**Exercise instructions**
Retype every record exactly. Skip the images.

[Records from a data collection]
════════

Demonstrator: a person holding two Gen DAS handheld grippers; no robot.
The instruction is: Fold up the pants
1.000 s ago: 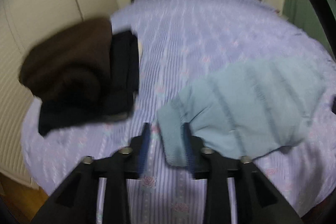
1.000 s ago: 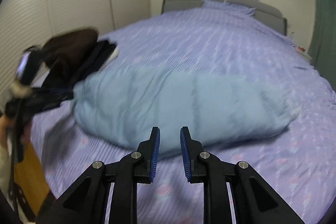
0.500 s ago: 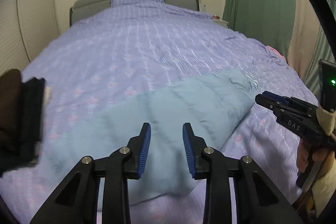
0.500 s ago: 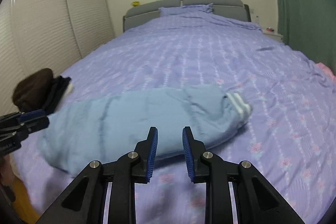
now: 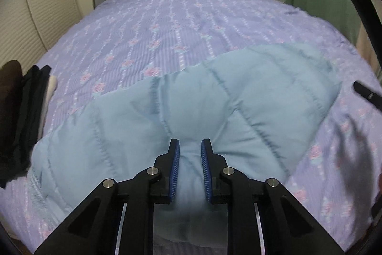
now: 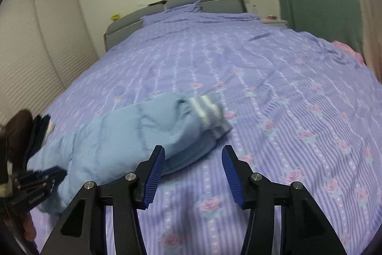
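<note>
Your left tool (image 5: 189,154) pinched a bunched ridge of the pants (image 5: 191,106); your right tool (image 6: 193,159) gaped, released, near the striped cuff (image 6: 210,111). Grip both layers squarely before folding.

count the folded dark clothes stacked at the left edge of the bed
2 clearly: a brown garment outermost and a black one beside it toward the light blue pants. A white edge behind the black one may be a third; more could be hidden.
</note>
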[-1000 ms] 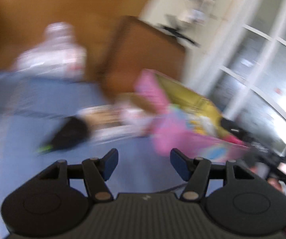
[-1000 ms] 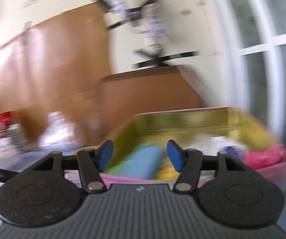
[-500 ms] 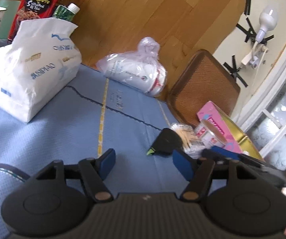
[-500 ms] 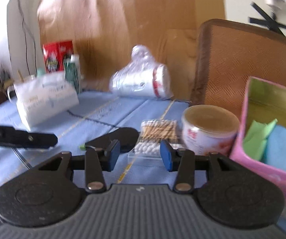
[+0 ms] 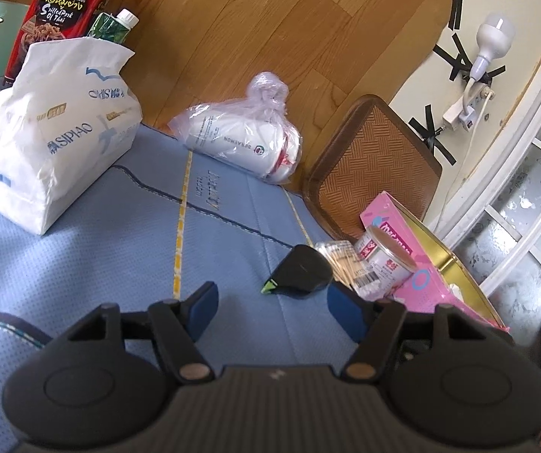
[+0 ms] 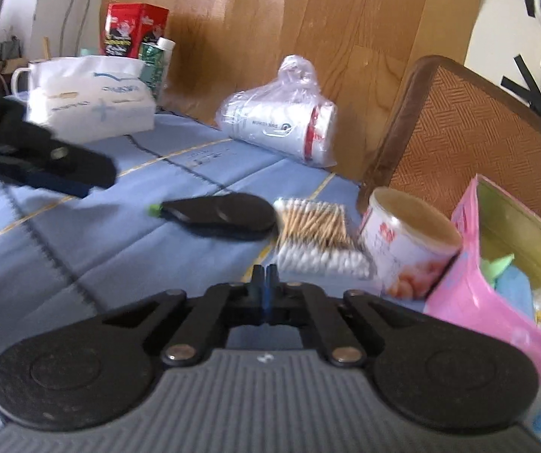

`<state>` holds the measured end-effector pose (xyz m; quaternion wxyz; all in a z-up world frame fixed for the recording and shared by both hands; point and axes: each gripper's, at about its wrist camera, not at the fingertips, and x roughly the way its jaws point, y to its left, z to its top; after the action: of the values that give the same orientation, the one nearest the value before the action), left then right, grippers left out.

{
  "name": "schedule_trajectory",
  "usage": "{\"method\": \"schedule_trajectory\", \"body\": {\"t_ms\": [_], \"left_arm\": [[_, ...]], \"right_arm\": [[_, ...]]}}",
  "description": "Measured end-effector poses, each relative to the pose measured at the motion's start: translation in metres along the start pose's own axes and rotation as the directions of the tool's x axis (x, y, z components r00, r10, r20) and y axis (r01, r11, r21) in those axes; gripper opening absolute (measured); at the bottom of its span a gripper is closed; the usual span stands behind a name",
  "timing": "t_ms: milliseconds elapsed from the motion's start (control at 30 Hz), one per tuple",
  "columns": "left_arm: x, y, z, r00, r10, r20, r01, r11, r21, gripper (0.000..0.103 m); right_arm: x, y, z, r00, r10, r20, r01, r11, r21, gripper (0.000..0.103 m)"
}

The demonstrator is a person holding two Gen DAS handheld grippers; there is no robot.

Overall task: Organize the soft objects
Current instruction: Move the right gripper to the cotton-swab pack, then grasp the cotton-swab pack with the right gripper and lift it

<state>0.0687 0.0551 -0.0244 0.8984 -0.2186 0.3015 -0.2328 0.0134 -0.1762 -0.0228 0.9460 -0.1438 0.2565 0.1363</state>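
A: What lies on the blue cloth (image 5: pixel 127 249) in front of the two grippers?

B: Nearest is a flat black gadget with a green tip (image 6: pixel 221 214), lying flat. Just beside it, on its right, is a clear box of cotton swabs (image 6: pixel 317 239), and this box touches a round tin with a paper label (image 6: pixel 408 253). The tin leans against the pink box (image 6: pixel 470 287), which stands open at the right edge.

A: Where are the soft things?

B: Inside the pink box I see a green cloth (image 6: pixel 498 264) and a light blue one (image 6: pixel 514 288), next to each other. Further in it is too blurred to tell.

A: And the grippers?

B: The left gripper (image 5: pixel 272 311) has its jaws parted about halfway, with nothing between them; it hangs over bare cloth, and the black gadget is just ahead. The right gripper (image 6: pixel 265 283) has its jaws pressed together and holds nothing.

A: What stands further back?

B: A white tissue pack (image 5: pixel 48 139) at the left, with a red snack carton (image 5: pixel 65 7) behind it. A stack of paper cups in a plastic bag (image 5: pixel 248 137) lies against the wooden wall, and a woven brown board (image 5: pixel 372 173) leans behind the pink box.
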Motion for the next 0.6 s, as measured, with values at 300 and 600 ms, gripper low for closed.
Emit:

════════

**Written response**
Demonstrator: a person holding two Gen DAS handheld grippers; no robot.
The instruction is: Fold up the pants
1.000 s ago: 
1.000 s ago: 
0.500 s ago: 
0.500 s ago: 
now: 
now: 
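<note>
Your left tool (image 5: 189,154) pinched a bunched ridge of the pants (image 5: 191,106); your right tool (image 6: 193,159) gaped, released, near the striped cuff (image 6: 210,111). Grip both layers squarely before folding.

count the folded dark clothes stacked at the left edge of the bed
2 clearly: a brown garment outermost and a black one beside it toward the light blue pants. A white edge behind the black one may be a third; more could be hidden.
</note>
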[-1000 ms] 
[-1000 ms] 
[-500 ms] 
[-500 ms] 
[+0 ms] 
[+0 ms] 

`<state>` holds the measured end-effector pose (xyz m; quaternion wxyz; all in a z-up world frame fixed for the recording and shared by both hands; point and axes: each gripper's, at about its wrist camera, not at the fingertips, and x roughly the way its jaws point, y to its left, z to its top; after the action: of the values that give the same orientation, the one nearest the value before the action), left then right, grippers left out.

{
  "name": "schedule_trajectory",
  "usage": "{\"method\": \"schedule_trajectory\", \"body\": {\"t_ms\": [_], \"left_arm\": [[_, ...]], \"right_arm\": [[_, ...]]}}",
  "description": "Measured end-effector poses, each relative to the pose measured at the motion's start: translation in metres along the start pose's own axes and rotation as the directions of the tool's x axis (x, y, z components r00, r10, r20) and y axis (r01, r11, r21) in those axes; gripper opening absolute (measured); at the bottom of its span a gripper is closed; the usual span stands behind a name",
  "timing": "t_ms: milliseconds elapsed from the motion's start (control at 30 Hz), one per tuple",
  "columns": "left_arm: x, y, z, r00, r10, r20, r01, r11, r21, gripper (0.000..0.103 m); right_arm: x, y, z, r00, r10, r20, r01, r11, r21, gripper (0.000..0.103 m)"
}

The demonstrator is a person holding two Gen DAS handheld grippers; there is no robot.

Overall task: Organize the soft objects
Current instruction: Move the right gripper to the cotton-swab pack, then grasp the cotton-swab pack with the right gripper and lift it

<state>0.0687 0.0551 -0.0244 0.8984 -0.2186 0.3015 -0.2328 0.0134 -0.1762 -0.0228 0.9460 -0.1438 0.2565 0.1363</state>
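A: What lies on the blue cloth (image 5: pixel 127 249) in front of the two grippers?

B: Nearest is a flat black gadget with a green tip (image 6: pixel 221 214), lying flat. Just beside it, on its right, is a clear box of cotton swabs (image 6: pixel 317 239), and this box touches a round tin with a paper label (image 6: pixel 408 253). The tin leans against the pink box (image 6: pixel 470 287), which stands open at the right edge.

A: Where are the soft things?

B: Inside the pink box I see a green cloth (image 6: pixel 498 264) and a light blue one (image 6: pixel 514 288), next to each other. Further in it is too blurred to tell.

A: And the grippers?

B: The left gripper (image 5: pixel 272 311) has its jaws parted about halfway, with nothing between them; it hangs over bare cloth, and the black gadget is just ahead. The right gripper (image 6: pixel 265 283) has its jaws pressed together and holds nothing.

A: What stands further back?

B: A white tissue pack (image 5: pixel 48 139) at the left, with a red snack carton (image 5: pixel 65 7) behind it. A stack of paper cups in a plastic bag (image 5: pixel 248 137) lies against the wooden wall, and a woven brown board (image 5: pixel 372 173) leans behind the pink box.
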Motion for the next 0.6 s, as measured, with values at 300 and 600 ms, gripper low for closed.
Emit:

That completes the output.